La complejidad del problema determina que la mayor parte de los proyectos legislativos que –con diferentes matices– pretenden regular la protesta social carezcan de los votos necesarios para su aprobación. En cambio, la mayoría de los miembros de la comisión de Asuntos Constitucionales de la Cámara de Diputados acordó girar los proyectos ya redactados para otorgar una amnistía a los más de 4.000 procesados por haber participado de marchas y piquetes. Oficialistas y opositores coincidieron en que la reglamentación del derecho a peticionar no puede ser criminalizada, aunque hubo diferencias en cuanto a la forma de resguardar la libre circulación. Una de las iniciativas, la de la legisladora Virginia Linares, del Frente Amplio Unen, respaldada por el conjunto de las fuerzas opositoras con la excepción del Pro, dispone la «extinción de la pena y/o la acción penal en todas las causas judiciales contra personas imputadas a raíz de su participación en hechos ocurridos con motivo y finalidad de reivindicación social (…) a las que se les impute una figura penal, cualquiera sea el bien jurídico lesionado y el modo de comisión. (…) Nadie podrá ser interrogado, investigado y/o citado a comparecer por imputaciones o sospechas de haber participado en los hechos que fueran objeto de la presente ley», dice el texto.
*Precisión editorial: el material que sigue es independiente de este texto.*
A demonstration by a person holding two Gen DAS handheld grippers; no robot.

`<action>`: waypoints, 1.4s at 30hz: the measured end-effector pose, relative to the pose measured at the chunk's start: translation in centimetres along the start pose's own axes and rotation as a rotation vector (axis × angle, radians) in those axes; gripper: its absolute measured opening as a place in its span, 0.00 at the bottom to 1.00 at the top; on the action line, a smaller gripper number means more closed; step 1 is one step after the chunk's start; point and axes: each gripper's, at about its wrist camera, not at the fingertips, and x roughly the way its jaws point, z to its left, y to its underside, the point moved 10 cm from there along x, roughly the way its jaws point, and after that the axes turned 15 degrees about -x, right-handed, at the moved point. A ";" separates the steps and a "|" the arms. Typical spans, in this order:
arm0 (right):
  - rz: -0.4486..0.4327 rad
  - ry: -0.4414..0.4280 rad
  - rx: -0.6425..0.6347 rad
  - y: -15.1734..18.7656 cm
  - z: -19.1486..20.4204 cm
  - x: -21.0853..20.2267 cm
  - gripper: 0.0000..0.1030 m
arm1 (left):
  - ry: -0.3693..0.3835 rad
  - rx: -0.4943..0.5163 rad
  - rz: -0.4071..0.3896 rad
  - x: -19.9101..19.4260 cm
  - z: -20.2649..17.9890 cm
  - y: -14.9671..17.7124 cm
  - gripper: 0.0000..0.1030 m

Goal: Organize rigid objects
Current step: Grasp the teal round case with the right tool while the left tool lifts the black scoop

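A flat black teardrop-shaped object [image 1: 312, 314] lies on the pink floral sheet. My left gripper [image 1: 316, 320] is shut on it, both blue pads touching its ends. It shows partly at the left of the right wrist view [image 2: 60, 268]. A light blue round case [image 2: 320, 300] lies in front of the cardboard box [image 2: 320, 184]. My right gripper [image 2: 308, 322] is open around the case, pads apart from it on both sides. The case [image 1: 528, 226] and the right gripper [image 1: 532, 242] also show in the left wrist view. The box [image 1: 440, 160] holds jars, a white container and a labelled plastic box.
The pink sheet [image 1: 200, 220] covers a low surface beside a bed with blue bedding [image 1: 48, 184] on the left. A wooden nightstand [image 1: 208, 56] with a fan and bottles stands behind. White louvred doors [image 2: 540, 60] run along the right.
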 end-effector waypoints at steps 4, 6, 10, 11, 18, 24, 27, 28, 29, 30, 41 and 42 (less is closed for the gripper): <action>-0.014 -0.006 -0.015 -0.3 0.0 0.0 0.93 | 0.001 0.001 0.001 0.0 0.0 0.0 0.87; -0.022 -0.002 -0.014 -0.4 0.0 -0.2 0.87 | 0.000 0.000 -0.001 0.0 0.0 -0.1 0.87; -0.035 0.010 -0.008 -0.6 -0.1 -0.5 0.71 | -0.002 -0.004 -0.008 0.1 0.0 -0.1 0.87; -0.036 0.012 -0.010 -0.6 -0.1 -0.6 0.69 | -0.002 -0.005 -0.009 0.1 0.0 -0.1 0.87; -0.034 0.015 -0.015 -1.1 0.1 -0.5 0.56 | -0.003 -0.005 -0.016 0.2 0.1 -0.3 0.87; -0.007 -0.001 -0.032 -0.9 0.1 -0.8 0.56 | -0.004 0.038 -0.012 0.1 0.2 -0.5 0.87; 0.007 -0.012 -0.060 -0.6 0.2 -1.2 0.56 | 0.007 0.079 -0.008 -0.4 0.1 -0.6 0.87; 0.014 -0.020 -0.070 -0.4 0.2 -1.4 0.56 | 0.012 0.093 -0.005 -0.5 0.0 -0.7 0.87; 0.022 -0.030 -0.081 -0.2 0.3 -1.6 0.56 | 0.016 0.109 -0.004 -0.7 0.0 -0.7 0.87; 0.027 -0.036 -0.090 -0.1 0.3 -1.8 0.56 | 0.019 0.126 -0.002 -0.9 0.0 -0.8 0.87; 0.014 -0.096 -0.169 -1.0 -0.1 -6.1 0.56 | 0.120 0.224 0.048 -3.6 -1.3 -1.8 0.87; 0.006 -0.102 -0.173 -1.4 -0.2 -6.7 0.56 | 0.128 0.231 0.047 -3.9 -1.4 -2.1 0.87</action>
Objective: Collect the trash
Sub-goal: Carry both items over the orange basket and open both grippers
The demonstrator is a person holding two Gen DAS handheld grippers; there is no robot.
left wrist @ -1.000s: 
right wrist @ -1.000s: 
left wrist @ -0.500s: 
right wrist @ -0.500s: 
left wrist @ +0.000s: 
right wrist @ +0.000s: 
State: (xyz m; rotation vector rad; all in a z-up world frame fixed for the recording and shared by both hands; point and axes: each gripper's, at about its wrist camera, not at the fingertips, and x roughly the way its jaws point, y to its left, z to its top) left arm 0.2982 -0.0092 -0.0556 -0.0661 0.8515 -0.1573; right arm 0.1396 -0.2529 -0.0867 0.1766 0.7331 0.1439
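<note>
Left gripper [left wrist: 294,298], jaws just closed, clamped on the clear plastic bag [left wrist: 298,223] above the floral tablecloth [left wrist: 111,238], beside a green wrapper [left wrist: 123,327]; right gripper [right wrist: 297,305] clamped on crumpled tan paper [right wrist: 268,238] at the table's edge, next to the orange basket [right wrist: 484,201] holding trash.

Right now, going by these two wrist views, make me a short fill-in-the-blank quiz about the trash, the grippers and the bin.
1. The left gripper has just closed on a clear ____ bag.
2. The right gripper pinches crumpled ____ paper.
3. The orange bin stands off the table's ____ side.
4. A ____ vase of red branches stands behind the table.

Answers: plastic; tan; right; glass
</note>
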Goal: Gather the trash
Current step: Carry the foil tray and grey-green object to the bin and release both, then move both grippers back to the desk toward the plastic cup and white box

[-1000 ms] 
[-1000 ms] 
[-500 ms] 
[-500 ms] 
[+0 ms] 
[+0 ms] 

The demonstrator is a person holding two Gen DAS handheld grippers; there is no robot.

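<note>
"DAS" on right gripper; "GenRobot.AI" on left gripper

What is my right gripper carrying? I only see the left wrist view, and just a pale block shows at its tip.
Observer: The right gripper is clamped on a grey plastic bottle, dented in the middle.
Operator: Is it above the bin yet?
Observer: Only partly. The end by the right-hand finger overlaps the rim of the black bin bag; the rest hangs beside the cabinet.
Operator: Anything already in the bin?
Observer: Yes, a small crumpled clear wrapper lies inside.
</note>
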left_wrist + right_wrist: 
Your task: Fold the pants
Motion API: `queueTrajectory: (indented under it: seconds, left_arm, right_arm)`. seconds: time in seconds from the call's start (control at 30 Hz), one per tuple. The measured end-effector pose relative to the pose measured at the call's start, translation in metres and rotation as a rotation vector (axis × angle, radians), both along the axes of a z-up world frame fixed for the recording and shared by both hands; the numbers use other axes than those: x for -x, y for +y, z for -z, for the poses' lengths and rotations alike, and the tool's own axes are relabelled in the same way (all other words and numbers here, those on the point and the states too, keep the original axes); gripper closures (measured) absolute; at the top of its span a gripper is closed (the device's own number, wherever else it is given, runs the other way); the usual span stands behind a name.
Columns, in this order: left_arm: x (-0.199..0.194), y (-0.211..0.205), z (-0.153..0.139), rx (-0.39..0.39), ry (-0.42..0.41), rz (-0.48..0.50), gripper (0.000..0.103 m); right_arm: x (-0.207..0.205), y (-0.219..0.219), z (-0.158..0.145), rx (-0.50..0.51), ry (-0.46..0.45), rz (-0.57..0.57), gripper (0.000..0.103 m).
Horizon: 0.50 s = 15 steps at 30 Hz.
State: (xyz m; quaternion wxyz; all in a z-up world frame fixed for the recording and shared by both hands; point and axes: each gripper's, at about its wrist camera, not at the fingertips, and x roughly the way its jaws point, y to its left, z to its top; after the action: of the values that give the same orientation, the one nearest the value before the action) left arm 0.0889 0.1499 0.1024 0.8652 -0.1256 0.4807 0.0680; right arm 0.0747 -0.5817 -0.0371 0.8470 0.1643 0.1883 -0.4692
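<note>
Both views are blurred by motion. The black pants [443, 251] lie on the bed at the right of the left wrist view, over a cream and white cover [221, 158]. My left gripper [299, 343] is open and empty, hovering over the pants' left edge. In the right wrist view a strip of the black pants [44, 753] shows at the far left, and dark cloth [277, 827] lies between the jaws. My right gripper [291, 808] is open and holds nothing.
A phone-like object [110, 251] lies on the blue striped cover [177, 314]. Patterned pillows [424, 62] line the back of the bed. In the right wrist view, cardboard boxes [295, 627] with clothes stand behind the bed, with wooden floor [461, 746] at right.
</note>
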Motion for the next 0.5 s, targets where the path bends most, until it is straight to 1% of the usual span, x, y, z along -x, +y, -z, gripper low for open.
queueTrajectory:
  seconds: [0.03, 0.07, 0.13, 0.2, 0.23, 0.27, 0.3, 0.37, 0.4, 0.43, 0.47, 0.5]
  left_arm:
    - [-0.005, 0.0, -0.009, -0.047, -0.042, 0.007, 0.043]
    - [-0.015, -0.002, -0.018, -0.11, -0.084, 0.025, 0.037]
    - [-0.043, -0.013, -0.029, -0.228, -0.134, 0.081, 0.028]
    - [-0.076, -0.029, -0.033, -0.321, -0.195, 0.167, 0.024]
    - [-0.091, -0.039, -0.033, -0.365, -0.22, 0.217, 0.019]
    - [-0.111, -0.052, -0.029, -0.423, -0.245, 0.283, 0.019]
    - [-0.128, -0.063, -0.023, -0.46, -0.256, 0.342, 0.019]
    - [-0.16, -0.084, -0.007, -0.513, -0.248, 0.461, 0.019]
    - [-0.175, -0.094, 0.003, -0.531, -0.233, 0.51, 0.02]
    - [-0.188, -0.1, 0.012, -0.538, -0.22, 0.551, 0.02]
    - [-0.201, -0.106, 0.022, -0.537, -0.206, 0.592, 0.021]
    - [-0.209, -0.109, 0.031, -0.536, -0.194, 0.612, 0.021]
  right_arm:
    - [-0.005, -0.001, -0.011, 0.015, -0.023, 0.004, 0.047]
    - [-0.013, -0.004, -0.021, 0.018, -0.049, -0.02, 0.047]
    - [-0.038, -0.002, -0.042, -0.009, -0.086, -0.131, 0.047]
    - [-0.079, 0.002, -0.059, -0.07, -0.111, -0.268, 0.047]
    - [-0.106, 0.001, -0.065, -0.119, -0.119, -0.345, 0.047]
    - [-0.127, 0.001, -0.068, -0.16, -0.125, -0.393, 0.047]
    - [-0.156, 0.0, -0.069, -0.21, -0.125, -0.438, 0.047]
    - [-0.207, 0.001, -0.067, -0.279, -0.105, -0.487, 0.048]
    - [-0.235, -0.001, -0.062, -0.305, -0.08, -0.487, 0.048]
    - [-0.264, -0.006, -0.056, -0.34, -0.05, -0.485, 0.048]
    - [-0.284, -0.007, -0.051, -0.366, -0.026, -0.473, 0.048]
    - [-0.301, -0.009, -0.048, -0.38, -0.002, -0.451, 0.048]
El proyecto se basa en uno anterior que perdió estado parlamentario en 1999 y fue impulsado, entre otros, por el diputado, Jorge Rivas, y la actual embajadora en Gran Bretaña, Alicia Castro.

 

Regresiones
En este contradictorio contexto, han reaparecido los espectros del pasado dispuestos a concretar su restauración. Algunos, como el senador bonaerense Mario Ishii, pretenden volver al servicio militar, época afortunadamente superada en la que el colimba (así llamado porque corre, limpia y barre) era un virtual esclavo de sus jefes, pero reservan tal condición a los jóvenes marginados del Conurbano, «esos que no trabajan ni estudian». Según el caudillo de José C. Paz, el cuartel sería un instrumento civilizatorio para el pobrerío, aunque parecería que no para la vagancia de los barrios elegantes. Otros no se conforman con regresiones parciales y reclaman, como Graciela Fernández Meijide, la plena reivindicación de la teoría de los dos demonios. Para la ex referente del Frepaso, «hay dos varas para medir las violaciones de derechos humanos». Sostuvo que «bajar el cuadro de Jorge Rafael Videla no tuvo ningún valor» y considera imperioso que los que integran las cúpulas de las organizaciones armadas hagan su autocrítica y difundan los nombres de sus caídos, que «no son 30.000». No es casual que esas declaraciones  las haya formulado al diario La Nación, artífice de una sostenida campaña que asimila castigo judicial con venganza y ensalza en sus editoriales a los «jóvenes militares que enfrentaron a las organizaciones terroristas en la guerra interna que vivió el país con un saldo de dolor y muerte por ambos sectores enfrentados». Pero quien puso la guinda sobre la torta fue el senador radical Mario Cimadevilla, quien afirmó que no compartía la opinión general, la del Gobierno y la de la Corte Suprema, acerca de la plena vigencia de los delitos de lesa humanidad, y puntualizó que ni la Ley de Obediencia Debida ni la de Punto Final pueden ser cuestionadas, ya que la primera fue una promesa electoral de Raúl Alfonsín y la segunda, una norma «muy oportuna para la democracia».